Each line in the records that mentions the word "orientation" needs to be listed.

╭──

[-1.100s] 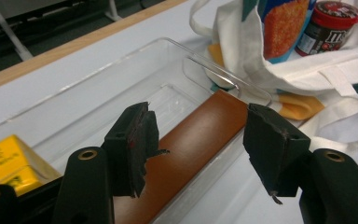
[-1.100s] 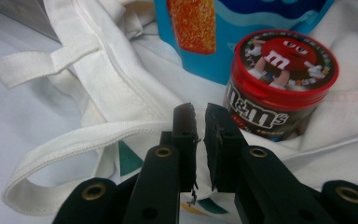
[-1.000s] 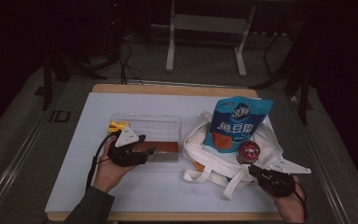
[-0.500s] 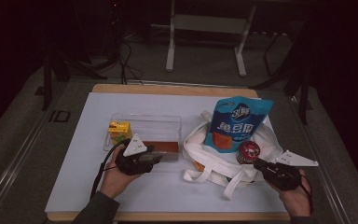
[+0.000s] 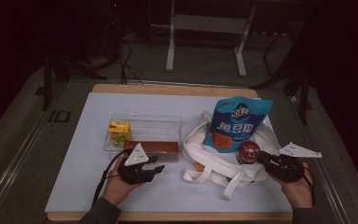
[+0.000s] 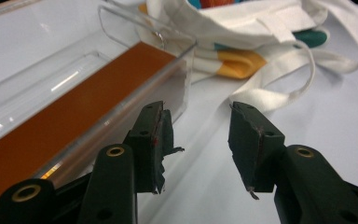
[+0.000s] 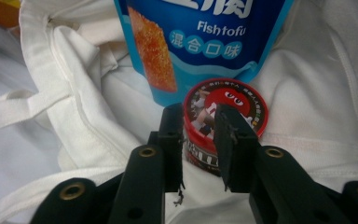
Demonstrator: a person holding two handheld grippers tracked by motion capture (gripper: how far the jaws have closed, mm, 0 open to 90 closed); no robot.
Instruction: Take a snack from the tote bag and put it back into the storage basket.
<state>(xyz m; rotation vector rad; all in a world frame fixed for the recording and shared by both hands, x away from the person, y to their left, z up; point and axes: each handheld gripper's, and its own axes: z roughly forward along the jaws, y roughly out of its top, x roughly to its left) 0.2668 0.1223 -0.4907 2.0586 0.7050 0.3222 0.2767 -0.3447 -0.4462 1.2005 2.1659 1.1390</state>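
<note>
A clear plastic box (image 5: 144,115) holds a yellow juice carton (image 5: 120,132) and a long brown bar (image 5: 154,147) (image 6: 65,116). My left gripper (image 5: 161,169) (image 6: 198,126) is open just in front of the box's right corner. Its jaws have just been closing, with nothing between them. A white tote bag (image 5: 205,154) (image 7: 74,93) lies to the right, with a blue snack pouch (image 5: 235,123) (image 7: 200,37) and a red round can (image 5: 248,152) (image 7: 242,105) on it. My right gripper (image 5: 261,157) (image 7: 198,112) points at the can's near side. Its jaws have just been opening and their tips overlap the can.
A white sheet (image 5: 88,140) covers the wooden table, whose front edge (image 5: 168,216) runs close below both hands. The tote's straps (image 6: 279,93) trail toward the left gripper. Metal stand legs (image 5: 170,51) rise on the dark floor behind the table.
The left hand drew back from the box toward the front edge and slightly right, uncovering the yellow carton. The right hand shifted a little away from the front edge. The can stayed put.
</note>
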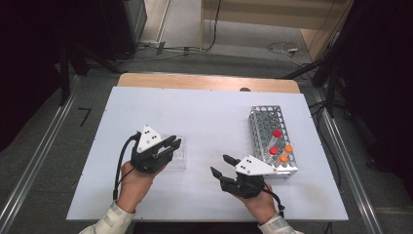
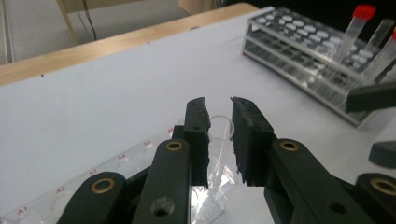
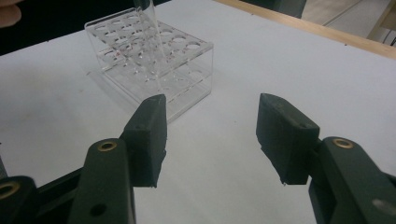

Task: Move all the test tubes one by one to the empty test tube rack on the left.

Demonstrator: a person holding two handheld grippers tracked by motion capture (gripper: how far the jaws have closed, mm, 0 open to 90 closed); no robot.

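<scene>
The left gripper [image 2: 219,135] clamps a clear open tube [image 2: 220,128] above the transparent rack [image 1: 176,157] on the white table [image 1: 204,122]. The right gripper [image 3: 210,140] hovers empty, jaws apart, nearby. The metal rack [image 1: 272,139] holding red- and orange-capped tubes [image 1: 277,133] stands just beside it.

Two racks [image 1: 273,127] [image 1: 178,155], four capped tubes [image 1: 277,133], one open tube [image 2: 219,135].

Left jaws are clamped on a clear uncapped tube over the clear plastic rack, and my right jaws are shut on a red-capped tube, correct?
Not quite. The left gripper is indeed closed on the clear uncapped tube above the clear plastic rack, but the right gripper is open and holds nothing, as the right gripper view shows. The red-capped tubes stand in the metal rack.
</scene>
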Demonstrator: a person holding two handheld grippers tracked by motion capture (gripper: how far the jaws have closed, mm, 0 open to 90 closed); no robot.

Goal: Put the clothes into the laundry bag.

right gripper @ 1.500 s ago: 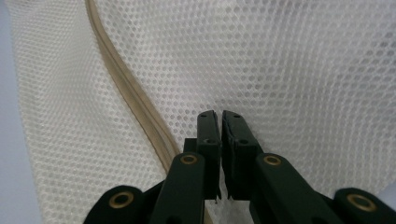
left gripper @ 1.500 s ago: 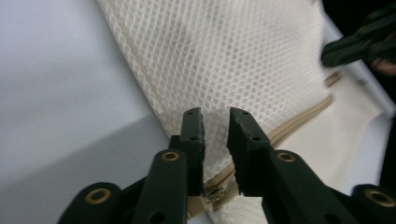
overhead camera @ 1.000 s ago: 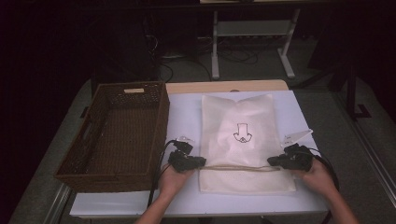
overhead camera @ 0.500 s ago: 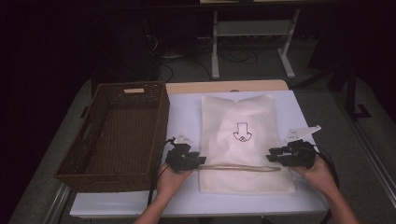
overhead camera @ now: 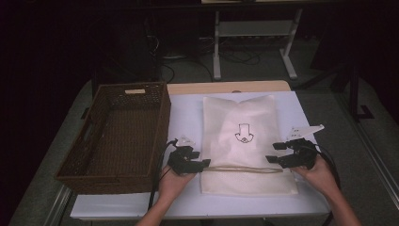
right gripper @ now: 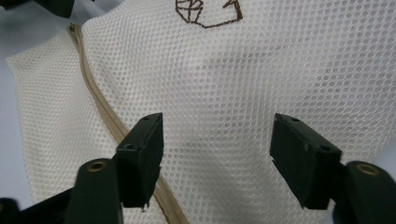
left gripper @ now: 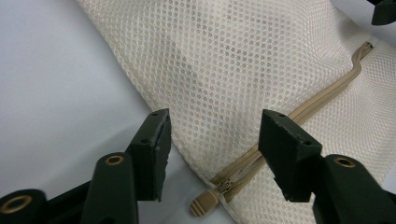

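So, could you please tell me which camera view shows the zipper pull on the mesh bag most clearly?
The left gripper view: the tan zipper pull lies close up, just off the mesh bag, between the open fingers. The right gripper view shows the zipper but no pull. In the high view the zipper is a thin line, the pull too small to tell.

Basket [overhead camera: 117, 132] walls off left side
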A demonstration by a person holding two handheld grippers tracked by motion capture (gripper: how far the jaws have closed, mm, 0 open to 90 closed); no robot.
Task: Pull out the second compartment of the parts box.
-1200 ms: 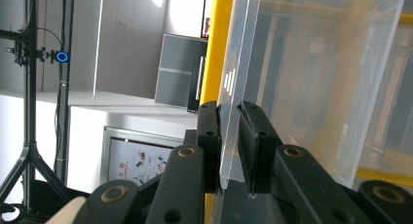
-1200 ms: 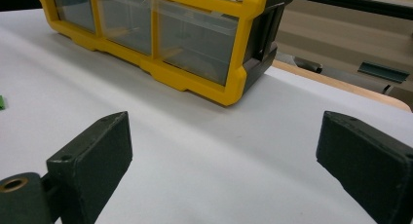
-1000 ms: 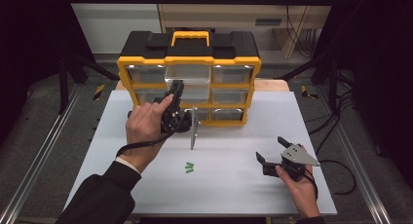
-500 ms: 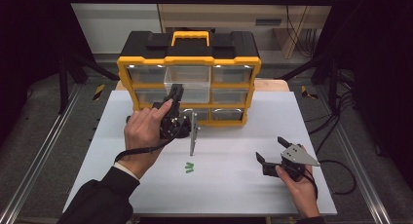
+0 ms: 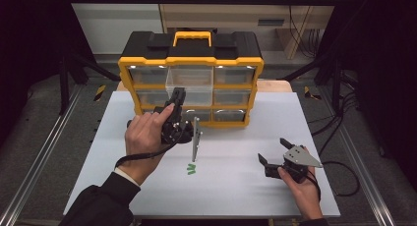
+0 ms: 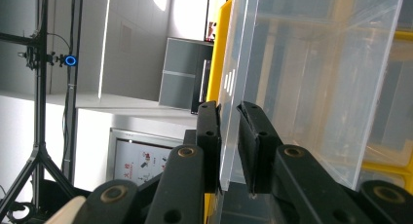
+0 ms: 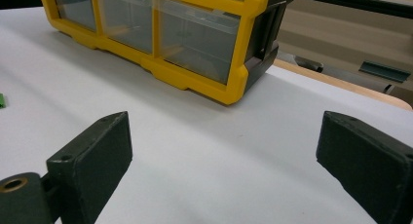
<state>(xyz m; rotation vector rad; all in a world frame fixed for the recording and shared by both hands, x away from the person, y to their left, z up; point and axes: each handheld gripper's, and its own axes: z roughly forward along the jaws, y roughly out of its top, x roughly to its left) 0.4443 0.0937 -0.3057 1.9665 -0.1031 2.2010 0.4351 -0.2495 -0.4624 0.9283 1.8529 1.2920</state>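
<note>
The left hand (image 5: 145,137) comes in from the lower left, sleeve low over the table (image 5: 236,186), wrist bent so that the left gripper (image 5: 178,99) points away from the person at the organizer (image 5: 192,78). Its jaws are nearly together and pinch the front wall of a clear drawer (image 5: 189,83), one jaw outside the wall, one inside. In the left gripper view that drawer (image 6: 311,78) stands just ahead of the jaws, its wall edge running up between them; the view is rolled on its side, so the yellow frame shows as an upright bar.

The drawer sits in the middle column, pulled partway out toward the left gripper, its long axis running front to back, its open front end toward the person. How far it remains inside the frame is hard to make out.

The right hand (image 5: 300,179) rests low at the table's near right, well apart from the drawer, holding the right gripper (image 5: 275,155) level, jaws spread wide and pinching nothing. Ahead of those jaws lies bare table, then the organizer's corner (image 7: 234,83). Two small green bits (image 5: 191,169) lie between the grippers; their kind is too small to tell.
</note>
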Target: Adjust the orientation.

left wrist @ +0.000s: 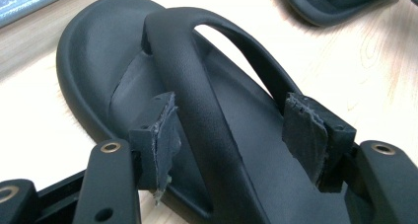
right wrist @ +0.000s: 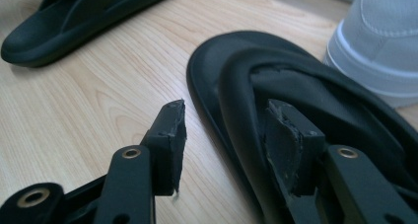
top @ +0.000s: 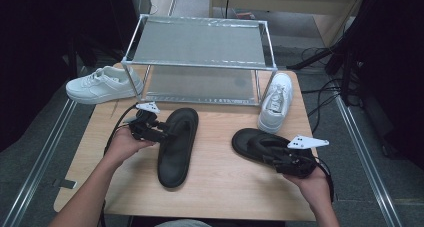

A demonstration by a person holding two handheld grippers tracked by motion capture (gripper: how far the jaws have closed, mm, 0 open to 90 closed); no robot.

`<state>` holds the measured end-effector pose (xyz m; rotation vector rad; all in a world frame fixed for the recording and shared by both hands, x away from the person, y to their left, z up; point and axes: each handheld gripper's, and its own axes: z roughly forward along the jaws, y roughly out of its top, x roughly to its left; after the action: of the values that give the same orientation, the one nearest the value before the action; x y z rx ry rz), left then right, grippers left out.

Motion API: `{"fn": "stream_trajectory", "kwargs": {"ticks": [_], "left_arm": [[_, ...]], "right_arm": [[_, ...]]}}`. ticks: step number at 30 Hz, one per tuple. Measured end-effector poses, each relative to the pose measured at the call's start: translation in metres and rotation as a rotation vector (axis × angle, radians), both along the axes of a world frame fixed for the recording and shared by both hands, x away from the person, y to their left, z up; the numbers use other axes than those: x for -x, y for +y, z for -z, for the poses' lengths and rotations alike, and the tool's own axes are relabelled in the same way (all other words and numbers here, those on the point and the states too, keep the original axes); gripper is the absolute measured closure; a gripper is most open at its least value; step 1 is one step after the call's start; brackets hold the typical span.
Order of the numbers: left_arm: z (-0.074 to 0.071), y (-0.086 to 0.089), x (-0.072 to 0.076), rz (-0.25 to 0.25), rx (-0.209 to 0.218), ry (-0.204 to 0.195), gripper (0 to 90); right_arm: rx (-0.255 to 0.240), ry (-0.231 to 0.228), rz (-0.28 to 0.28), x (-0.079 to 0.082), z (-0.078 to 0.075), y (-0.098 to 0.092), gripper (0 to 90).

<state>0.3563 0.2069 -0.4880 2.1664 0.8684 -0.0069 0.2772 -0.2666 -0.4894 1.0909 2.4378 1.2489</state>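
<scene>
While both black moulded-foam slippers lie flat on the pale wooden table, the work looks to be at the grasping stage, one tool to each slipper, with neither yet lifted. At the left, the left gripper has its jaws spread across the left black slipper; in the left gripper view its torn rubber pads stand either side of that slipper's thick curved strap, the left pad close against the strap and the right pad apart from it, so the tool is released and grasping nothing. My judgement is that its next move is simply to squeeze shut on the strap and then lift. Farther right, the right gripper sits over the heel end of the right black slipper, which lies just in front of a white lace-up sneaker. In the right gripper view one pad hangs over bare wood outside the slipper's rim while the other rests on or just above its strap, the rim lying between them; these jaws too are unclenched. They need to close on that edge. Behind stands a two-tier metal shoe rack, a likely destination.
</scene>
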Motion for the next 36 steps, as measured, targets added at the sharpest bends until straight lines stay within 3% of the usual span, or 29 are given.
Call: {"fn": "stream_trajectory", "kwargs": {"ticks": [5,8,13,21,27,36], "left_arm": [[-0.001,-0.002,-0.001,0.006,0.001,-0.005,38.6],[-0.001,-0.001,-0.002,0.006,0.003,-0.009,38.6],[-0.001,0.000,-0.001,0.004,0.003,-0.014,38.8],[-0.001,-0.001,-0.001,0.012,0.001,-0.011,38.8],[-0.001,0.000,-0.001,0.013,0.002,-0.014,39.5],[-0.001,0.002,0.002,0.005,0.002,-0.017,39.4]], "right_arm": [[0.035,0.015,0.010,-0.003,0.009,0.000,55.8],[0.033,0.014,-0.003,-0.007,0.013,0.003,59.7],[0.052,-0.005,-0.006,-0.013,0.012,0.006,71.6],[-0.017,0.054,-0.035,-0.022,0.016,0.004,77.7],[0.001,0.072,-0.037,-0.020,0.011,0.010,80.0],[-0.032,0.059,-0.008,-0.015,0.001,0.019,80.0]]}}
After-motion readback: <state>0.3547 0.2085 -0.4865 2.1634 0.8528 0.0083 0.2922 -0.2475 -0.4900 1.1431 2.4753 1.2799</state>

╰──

▶ WRITTEN SOLUTION:
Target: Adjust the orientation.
`<state>` holds the measured end-effector pose (xyz m; rotation vector rad; all in a world frame fixed for the recording and shared by both hands, x away from the person, y to their left, z up; point and axes: each handheld gripper's, and its own axes: z roughly forward along the jaws, y roughly out of its top, x roughly to its left; after the action: of the values that give the same orientation, the one nearest the value before the action; x y z rx ry rz), left then right, grippers left out.

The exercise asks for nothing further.